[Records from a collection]
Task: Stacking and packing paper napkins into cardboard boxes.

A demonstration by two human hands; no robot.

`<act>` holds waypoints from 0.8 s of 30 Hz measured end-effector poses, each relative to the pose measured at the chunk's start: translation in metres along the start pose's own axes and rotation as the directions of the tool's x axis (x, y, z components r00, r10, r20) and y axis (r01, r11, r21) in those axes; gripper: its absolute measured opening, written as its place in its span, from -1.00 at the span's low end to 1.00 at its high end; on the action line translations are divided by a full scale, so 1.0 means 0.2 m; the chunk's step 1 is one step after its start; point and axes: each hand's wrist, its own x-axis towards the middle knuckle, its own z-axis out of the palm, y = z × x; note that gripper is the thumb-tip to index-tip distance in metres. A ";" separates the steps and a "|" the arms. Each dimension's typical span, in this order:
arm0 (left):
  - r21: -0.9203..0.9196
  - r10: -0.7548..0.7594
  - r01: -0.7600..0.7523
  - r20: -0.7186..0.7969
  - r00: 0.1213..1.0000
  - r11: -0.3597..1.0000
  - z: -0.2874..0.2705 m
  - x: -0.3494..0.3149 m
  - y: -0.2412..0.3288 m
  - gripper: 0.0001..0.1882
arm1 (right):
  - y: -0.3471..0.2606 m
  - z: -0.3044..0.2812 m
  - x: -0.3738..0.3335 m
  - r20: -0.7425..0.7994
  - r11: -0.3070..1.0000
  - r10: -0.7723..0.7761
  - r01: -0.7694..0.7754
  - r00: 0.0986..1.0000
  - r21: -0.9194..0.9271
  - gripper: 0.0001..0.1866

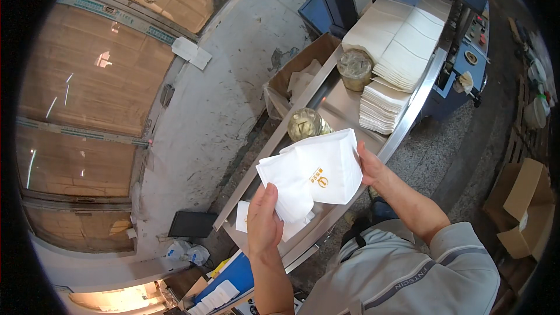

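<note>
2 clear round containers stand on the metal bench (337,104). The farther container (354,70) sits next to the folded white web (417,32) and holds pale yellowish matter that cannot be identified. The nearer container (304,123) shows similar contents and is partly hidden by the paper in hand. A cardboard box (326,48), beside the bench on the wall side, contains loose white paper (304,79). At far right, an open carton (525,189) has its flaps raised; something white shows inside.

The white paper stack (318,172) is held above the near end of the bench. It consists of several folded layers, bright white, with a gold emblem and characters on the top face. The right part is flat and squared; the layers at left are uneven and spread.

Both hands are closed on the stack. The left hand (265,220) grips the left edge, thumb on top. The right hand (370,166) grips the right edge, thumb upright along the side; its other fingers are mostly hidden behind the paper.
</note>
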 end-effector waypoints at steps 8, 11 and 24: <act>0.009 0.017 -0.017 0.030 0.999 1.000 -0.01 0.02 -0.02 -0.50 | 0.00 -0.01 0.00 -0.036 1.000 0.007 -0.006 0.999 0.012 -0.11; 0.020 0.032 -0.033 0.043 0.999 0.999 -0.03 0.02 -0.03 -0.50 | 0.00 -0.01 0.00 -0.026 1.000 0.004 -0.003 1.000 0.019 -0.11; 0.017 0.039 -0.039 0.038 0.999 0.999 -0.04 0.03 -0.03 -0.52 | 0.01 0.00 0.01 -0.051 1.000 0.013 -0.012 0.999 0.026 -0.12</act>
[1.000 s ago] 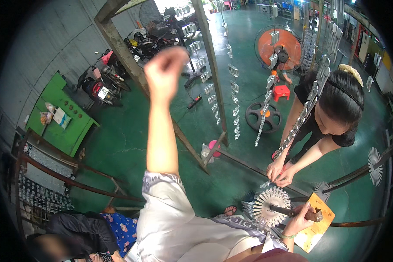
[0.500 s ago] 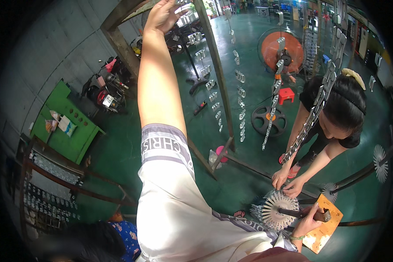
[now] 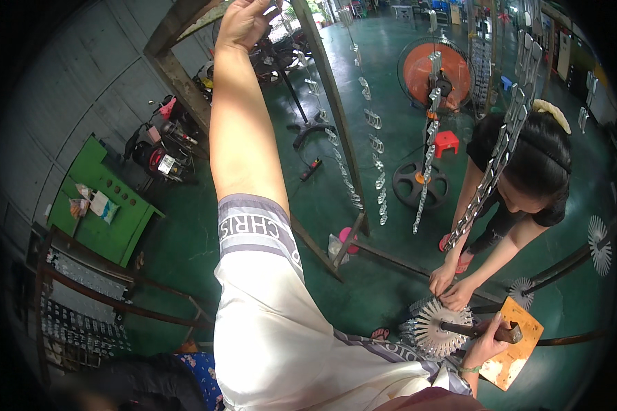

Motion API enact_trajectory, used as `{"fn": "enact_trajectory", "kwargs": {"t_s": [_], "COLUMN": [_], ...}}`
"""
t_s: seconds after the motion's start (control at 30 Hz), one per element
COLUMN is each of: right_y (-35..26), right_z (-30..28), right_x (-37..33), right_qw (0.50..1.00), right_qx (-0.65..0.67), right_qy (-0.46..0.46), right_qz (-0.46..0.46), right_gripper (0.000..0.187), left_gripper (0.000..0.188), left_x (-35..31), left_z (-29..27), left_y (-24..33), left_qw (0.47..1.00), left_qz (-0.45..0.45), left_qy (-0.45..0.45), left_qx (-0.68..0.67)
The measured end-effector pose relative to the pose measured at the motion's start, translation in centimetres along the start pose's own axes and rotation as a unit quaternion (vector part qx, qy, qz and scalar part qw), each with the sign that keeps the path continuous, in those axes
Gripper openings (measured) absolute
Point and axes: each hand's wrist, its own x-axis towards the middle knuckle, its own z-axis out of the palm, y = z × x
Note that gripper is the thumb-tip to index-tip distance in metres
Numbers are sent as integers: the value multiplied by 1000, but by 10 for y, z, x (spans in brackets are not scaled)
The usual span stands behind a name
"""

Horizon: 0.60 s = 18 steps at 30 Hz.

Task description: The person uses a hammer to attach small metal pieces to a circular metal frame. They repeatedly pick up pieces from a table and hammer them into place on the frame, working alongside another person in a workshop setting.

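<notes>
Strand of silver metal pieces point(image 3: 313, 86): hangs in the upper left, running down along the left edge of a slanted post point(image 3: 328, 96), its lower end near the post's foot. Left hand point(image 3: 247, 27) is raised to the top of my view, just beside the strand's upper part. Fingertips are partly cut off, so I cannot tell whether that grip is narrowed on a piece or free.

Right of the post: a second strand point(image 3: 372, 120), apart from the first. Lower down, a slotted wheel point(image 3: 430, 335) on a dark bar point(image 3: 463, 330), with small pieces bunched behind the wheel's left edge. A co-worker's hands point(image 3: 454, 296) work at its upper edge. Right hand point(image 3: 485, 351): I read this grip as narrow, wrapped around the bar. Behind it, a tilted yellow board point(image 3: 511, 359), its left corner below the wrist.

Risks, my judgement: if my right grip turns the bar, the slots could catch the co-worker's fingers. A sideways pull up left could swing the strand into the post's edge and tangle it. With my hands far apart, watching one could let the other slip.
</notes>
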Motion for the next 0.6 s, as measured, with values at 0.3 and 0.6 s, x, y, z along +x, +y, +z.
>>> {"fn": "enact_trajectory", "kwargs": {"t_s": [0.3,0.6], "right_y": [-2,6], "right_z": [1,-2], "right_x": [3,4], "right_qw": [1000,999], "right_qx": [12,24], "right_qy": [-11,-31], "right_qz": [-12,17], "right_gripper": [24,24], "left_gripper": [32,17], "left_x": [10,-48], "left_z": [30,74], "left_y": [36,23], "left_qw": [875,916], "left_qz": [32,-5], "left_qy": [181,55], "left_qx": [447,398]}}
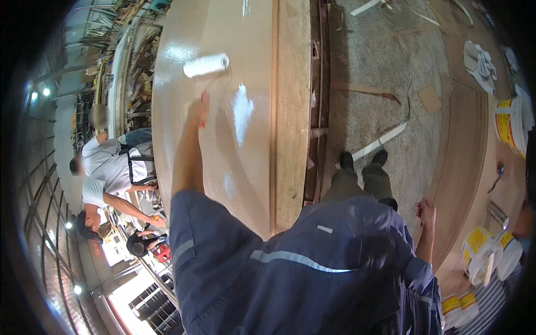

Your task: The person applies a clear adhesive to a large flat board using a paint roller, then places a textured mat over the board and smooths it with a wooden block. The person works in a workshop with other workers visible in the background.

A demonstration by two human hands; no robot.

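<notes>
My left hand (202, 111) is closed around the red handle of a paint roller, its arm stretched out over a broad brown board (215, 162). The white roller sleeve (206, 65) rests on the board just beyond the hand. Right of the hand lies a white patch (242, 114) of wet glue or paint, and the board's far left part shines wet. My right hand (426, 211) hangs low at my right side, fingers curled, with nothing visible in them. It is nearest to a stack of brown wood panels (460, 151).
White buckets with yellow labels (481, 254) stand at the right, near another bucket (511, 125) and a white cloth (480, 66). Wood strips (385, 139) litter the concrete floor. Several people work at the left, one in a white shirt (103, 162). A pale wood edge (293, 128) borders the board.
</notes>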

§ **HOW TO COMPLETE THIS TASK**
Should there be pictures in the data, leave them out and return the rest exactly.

§ **RESULT OF THE TASK**
Task: Stacking and packing paper napkins into cardboard boxes.

A demonstration by two human hands; no robot.

`<act>` holds waypoints from 0.8 s of 30 Hz measured end-effector poses, each relative to the pose measured at the chunk's start: translation in metres along the start pose's own axes and rotation as the directions of the tool's x axis (x, y, z components r00, r10, r20) and y axis (r01, r11, r21) in those axes; gripper: its absolute measured opening, written as its place in its span, from -1.00 at the span's low end to 1.00 at its high end; on the action line translations are divided by a full scale, so 1.0 means 0.2 m; the chunk's step 1 is one step after its start; point and axes: each hand's wrist, its own x-axis towards the middle knuckle, its own z-axis out of the palm, y = z × x; note that gripper is the thumb-tip to index-tip distance in metres. A ";" separates the steps and a "|" the arms. Each dimension's typical span, in this order:
arm0 (left):
  - r21: -0.9203..0.9196
  - r10: -0.7548..0.7594
  - r01: -0.7600..0.7523
  - r20: -0.7186..0.7969
  - r00: 0.1213..1.0000
  - r11: -0.3597..1.0000
  - z: -0.2874..0.2705 m
  - x: -0.3494..0.3149 m
  - y: -0.2412..0.3288 m
  - gripper: 0.0001..0.1882
arm1 (right):
  - y: -0.3471..0.2606 m
  - z: -0.3044..0.2812 m
  - x: -0.3738..0.3335 m
  - r20: -0.7425..0.7994
  - r11: -0.3070..1.0000
  - r10: -0.7723..0.7761
  - r01: -0.7694..0.7754
  - r00: 0.0986..1.0000
  - r21: -0.9194..0.9271
  - gripper: 0.0001..0.1866


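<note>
2 clear round containers stand on the metal bench (337,104). The farther container (354,70) sits next to the folded white web (417,32) and holds pale yellowish matter that cannot be identified. The nearer container (304,123) shows similar contents and is partly hidden by the paper in hand. A cardboard box (326,48), beside the bench on the wall side, contains loose white paper (304,79). At far right, an open carton (525,189) has its flaps raised; something white shows inside.

The white paper stack (318,172) is held above the near end of the bench. It consists of several folded layers, bright white, with a gold emblem and characters on the top face. The right part is flat and squared; the layers at left are uneven and spread.

Both hands are closed on the stack. The left hand (265,220) grips the left edge, thumb on top. The right hand (370,166) grips the right edge, thumb upright along the side; its other fingers are mostly hidden behind the paper.
</note>
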 end-effector waypoints at steps 8, 11 and 24: <act>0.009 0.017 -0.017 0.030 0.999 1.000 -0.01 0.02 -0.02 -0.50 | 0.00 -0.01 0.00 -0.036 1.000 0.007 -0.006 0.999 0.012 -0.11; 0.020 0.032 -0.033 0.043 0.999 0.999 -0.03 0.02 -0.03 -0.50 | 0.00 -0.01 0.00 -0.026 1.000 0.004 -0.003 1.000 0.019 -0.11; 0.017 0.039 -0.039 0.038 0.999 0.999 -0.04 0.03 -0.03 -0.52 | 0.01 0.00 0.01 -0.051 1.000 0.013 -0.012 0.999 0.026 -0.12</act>
[1.000 s ago] 
[0.500 s ago] 
[now] 

Motion API enact_trajectory, used as `{"fn": "enact_trajectory", "kwargs": {"t_s": [_], "COLUMN": [_], ...}}`
"""
t_s: seconds after the motion's start (control at 30 Hz), one per element
COLUMN is each of: right_y (-35..26), right_z (-30..28), right_x (-37..33), right_qw (0.50..1.00), right_qx (-0.65..0.67), right_qy (-0.46..0.46), right_qz (-0.46..0.46), right_gripper (0.000..0.187), left_gripper (0.000..0.188), left_x (-35..31), left_z (-29..27), left_y (-24..33), left_qw (0.47..1.00), left_qz (-0.45..0.45), left_qy (-0.45..0.45), left_qx (-0.68..0.67)
The measured end-effector pose relative to the pose measured at the motion's start, translation in centimetres along the start pose's own axes and rotation as a unit quaternion (vector part qx, qy, qz and scalar part qw), each with the sign that keeps the path continuous, in those axes
Gripper openings (measured) absolute
Point and axes: each hand's wrist, its own x-axis towards the middle knuckle, its own z-axis out of the palm, y = z × x
Note that gripper is the thumb-tip to index-tip distance in metres
Numbers are sent as integers: the value multiplied by 1000, but by 10 for y, z, x (spans in brackets are not scaled)
The usual span stands behind a name
"""

Horizon: 0.60 s = 18 steps at 30 Hz.

Task description: The person uses a hammer to attach small metal pieces to a circular metal frame. They repeatedly pick up pieces from a table and hammer them into place on the frame, working alongside another person in a workshop setting.

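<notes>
Strand of silver metal pieces point(image 3: 313, 86): hangs in the upper left, running down along the left edge of a slanted post point(image 3: 328, 96), its lower end near the post's foot. Left hand point(image 3: 247, 27) is raised to the top of my view, just beside the strand's upper part. Fingertips are partly cut off, so I cannot tell whether that grip is narrowed on a piece or free.

Right of the post: a second strand point(image 3: 372, 120), apart from the first. Lower down, a slotted wheel point(image 3: 430, 335) on a dark bar point(image 3: 463, 330), with small pieces bunched behind the wheel's left edge. A co-worker's hands point(image 3: 454, 296) work at its upper edge. Right hand point(image 3: 485, 351): I read this grip as narrow, wrapped around the bar. Behind it, a tilted yellow board point(image 3: 511, 359), its left corner below the wrist.

Risks, my judgement: if my right grip turns the bar, the slots could catch the co-worker's fingers. A sideways pull up left could swing the strand into the post's edge and tangle it. With my hands far apart, watching one could let the other slip.
</notes>
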Motion for the next 0.6 s, as measured, with values at 0.3 and 0.6 s, x, y, z along +x, +y, +z.
>>> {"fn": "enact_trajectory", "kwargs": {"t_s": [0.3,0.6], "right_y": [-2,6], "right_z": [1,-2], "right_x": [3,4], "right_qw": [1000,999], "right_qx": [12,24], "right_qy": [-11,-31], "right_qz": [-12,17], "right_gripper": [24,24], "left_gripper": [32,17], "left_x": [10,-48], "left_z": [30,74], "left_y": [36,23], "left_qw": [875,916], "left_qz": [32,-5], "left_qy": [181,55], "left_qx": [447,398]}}

Your task: The person applies a clear adhesive to a large flat board using a paint roller, then places a textured mat over the board and smooths it with a wooden block. The person works in a workshop with other workers visible in the background.

A demonstration by two human hands; no robot.

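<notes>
My left hand (202, 111) is closed around the red handle of a paint roller, its arm stretched out over a broad brown board (215, 162). The white roller sleeve (206, 65) rests on the board just beyond the hand. Right of the hand lies a white patch (242, 114) of wet glue or paint, and the board's far left part shines wet. My right hand (426, 211) hangs low at my right side, fingers curled, with nothing visible in them. It is nearest to a stack of brown wood panels (460, 151).
White buckets with yellow labels (481, 254) stand at the right, near another bucket (511, 125) and a white cloth (480, 66). Wood strips (385, 139) litter the concrete floor. Several people work at the left, one in a white shirt (103, 162). A pale wood edge (293, 128) borders the board.
</notes>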

That completes the answer to this exercise.